What to produce » Only the pictures are to be left out; write out the rest of the data exactly.

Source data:
· · · ·
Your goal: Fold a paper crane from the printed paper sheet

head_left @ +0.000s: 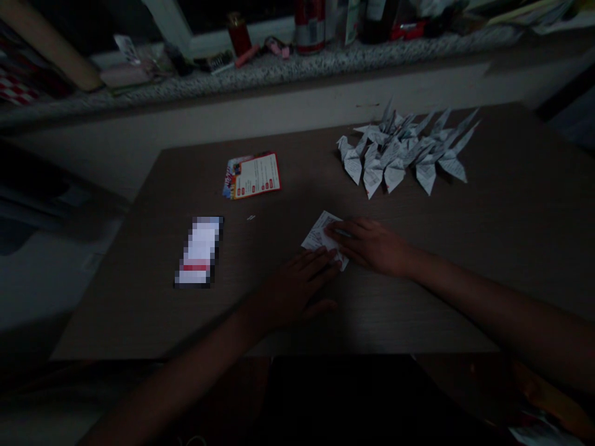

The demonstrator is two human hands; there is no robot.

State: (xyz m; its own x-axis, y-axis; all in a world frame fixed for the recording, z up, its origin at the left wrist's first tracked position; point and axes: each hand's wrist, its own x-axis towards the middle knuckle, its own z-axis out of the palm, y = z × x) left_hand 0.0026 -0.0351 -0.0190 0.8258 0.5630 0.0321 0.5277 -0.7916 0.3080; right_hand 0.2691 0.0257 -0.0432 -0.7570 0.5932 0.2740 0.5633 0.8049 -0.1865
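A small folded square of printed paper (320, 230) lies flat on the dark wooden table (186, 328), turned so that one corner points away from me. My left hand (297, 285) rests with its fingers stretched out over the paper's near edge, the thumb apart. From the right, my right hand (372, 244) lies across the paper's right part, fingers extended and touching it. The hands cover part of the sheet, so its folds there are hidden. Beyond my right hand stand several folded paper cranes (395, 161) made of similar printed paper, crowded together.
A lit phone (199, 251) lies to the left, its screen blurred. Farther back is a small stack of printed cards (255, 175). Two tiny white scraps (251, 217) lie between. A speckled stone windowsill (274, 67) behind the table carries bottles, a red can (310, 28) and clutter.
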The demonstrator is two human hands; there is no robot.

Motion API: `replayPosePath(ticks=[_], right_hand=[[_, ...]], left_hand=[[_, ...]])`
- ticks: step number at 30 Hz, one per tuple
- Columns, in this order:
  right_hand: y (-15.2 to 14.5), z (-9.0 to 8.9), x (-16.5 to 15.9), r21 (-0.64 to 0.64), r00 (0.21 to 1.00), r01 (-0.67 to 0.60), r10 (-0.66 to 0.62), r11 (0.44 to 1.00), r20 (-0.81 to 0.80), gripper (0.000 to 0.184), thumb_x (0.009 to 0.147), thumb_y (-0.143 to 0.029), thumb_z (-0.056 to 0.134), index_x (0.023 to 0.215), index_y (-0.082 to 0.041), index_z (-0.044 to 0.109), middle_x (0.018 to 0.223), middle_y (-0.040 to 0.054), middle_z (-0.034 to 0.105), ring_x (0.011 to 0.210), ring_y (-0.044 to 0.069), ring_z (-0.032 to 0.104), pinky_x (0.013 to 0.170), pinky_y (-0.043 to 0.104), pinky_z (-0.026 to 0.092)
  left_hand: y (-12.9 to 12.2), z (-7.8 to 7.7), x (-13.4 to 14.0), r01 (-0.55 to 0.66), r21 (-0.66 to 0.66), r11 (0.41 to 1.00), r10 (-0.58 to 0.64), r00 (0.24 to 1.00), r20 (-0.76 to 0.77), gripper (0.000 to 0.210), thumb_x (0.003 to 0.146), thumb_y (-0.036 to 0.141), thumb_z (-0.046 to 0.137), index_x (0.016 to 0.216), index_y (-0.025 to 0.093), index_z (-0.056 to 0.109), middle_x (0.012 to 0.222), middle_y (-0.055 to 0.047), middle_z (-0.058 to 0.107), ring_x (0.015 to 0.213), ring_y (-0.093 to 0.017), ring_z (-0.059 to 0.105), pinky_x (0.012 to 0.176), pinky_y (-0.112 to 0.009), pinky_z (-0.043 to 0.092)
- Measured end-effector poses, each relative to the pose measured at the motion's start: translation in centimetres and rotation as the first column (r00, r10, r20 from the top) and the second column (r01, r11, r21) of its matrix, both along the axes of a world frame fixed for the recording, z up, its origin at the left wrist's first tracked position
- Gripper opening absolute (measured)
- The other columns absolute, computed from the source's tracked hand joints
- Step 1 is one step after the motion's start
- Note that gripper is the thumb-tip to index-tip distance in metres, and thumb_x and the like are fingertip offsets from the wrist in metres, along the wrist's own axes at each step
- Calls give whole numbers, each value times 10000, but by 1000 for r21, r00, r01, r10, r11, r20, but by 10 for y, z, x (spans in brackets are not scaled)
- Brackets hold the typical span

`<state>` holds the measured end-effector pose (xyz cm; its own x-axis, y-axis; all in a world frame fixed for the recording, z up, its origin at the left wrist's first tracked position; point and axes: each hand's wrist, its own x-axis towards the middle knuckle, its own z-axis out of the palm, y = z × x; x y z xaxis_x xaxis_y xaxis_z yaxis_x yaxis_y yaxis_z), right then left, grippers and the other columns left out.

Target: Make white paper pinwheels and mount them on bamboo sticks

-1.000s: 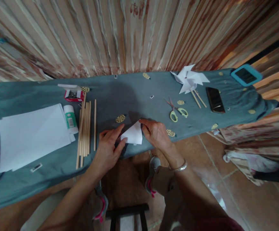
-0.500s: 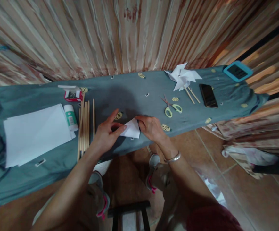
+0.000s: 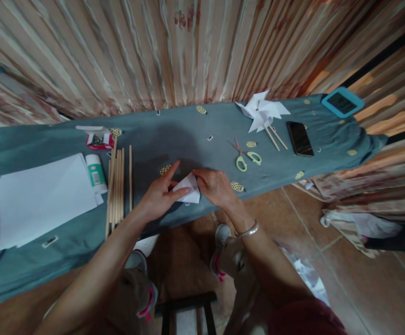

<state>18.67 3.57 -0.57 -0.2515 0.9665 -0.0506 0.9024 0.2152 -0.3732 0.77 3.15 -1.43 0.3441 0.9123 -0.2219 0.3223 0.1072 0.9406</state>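
A small folded piece of white paper (image 3: 192, 191) lies at the front edge of the cloth-covered table, between my two hands. My left hand (image 3: 160, 193) has it from the left, thumb across its face and index finger pointing away; the other fingers are partly hidden. At the paper's top corner, the bent fingers of my right hand (image 3: 216, 186) pinch it. Scissors (image 3: 243, 154) with light green handles lie with blades apart, beyond my right hand. Several wooden sticks (image 3: 117, 186) rest left of my left hand, with a single stick (image 3: 130, 177) beside them.
Left of the sticks are a glue stick (image 3: 96, 174) and a stack of white paper (image 3: 45, 200). An open red box (image 3: 99, 140) of small metal pieces sits behind them. White paper pinwheels (image 3: 263, 111), a phone (image 3: 300, 138) and a blue-framed device (image 3: 342, 101) are at the right.
My left thumb has slid a little further over the folded paper, towards my right hand. The right hand keeps its pinch at the corner. The whole view has shifted slightly.
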Motion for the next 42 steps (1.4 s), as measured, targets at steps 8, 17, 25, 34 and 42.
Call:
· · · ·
Task output »
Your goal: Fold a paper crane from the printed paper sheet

head_left @ +0.000s: 

The demonstrator is two human hands; there is no robot.

State: (xyz m; its own x-axis, y-axis; all in a world frame fixed for the recording, z up, its origin at the left wrist's first tracked position; point and axes: each hand's wrist, its own x-axis towards the middle knuckle, its own z-axis out of the palm, y = z × x) left_hand 0.0026 -0.0351 -0.0190 0.8258 0.5630 0.0321 0.5277 -0.7916 0.3080; right_hand 0.2691 0.0257 -0.0432 -0.7570 0.5932 0.2740 0.5633 0.8049 -0.1865
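A small folded square of printed paper (320, 230) lies flat on the dark wooden table (186, 328), turned so that one corner points away from me. My left hand (297, 285) rests with its fingers stretched out over the paper's near edge, the thumb apart. From the right, my right hand (372, 244) lies across the paper's right part, fingers extended and touching it. The hands cover part of the sheet, so its folds there are hidden. Beyond my right hand stand several folded paper cranes (395, 161) made of similar printed paper, crowded together.
A lit phone (199, 251) lies to the left, its screen blurred. Farther back is a small stack of printed cards (255, 175). Two tiny white scraps (251, 217) lie between. A speckled stone windowsill (274, 67) behind the table carries bottles, a red can (310, 28) and clutter.
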The demonstrator is two human hands; there is no robot.

Motion API: `replayPosePath(ticks=[_], right_hand=[[_, ...]], left_hand=[[_, ...]])`
- ticks: step number at 30 Hz, one per tuple
- Columns, in this order:
  right_hand: y (-15.2 to 14.5), z (-9.0 to 8.9), x (-16.5 to 15.9), r21 (-0.64 to 0.64), r00 (0.21 to 1.00), r01 (-0.67 to 0.60), r10 (-0.66 to 0.62), r11 (0.44 to 1.00), r20 (-0.81 to 0.80), gripper (0.000 to 0.184), thumb_x (0.009 to 0.147), thumb_y (-0.143 to 0.029), thumb_z (-0.056 to 0.134), index_x (0.023 to 0.215), index_y (-0.082 to 0.041), index_z (-0.044 to 0.109), middle_x (0.018 to 0.223), middle_y (-0.040 to 0.054), middle_z (-0.034 to 0.105), ring_x (0.011 to 0.210), ring_y (-0.044 to 0.069), ring_z (-0.032 to 0.104), pinky_x (0.013 to 0.170), pinky_y (-0.043 to 0.104), pinky_z (-0.026 to 0.092)
  left_hand: y (-12.9 to 12.2), z (-7.8 to 7.7), x (-13.4 to 14.0), r01 (-0.55 to 0.66), r21 (-0.66 to 0.66), r11 (0.41 to 1.00), r10 (-0.58 to 0.64), r00 (0.24 to 1.00), r20 (-0.76 to 0.77), gripper (0.000 to 0.210), thumb_x (0.003 to 0.146), thumb_y (-0.036 to 0.141), thumb_z (-0.046 to 0.137), index_x (0.016 to 0.216), index_y (-0.025 to 0.093), index_z (-0.056 to 0.109), middle_x (0.012 to 0.222), middle_y (-0.055 to 0.047), middle_z (-0.058 to 0.107), ring_x (0.015 to 0.213), ring_y (-0.093 to 0.017), ring_z (-0.059 to 0.105), pinky_x (0.012 to 0.176), pinky_y (-0.112 to 0.009), pinky_z (-0.043 to 0.092)
- Measured end-effector poses, each relative to the pose measured at the motion's start: translation in centimetres and rotation as the first column (r00, r10, r20 from the top) and the second column (r01, r11, r21) of its matrix, both along the axes of a world frame fixed for the recording, z up, its origin at the left wrist's first tracked position
- Gripper opening absolute (measured)
- The other columns absolute, computed from the source's tracked hand joints
- Step 1 is one step after the motion's start
- Note that gripper is the thumb-tip to index-tip distance in metres, and thumb_x and the like are fingertip offsets from the wrist in metres, along the wrist's own axes at each step
- Calls give whole numbers, each value times 10000, but by 1000 for r21, r00, r01, r10, r11, r20, but by 10 for y, z, x (spans in brackets are not scaled)
- Brackets hold the typical span

`<state>` holds the measured end-effector pose (xyz cm; its own x-axis, y-axis; all in a world frame fixed for the recording, z up, its origin at the left wrist's first tracked position; point and axes: each hand's wrist, its own x-axis towards the middle knuckle, its own z-axis out of the palm, y = z × x; x y z xaxis_x xaxis_y xaxis_z yaxis_x yaxis_y yaxis_z), right then left, grippers and the other columns left out.

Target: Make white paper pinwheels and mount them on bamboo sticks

-1.000s: 
-0.500s: 
+0.000s: 

<state>18.67 3.57 -0.57 -0.2515 0.9665 -0.0506 0.9024 0.2152 -0.3732 0.77 3.15 -1.43 0.3441 0.9123 -0.2219 0.3223 0.1072 0.9406</state>
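A small folded piece of white paper (image 3: 192, 191) lies at the front edge of the cloth-covered table, between my two hands. My left hand (image 3: 160, 193) has it from the left, thumb across its face and index finger pointing away; the other fingers are partly hidden. At the paper's top corner, the bent fingers of my right hand (image 3: 216, 186) pinch it. Scissors (image 3: 243, 154) with light green handles lie with blades apart, beyond my right hand. Several wooden sticks (image 3: 117, 186) rest left of my left hand, with a single stick (image 3: 130, 177) beside them.
Left of the sticks are a glue stick (image 3: 96, 174) and a stack of white paper (image 3: 45, 200). An open red box (image 3: 99, 140) of small metal pieces sits behind them. White paper pinwheels (image 3: 263, 111), a phone (image 3: 300, 138) and a blue-framed device (image 3: 342, 101) are at the right.
My left thumb has slid a little further over the folded paper, towards my right hand. The right hand keeps its pinch at the corner. The whole view has shifted slightly.
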Motion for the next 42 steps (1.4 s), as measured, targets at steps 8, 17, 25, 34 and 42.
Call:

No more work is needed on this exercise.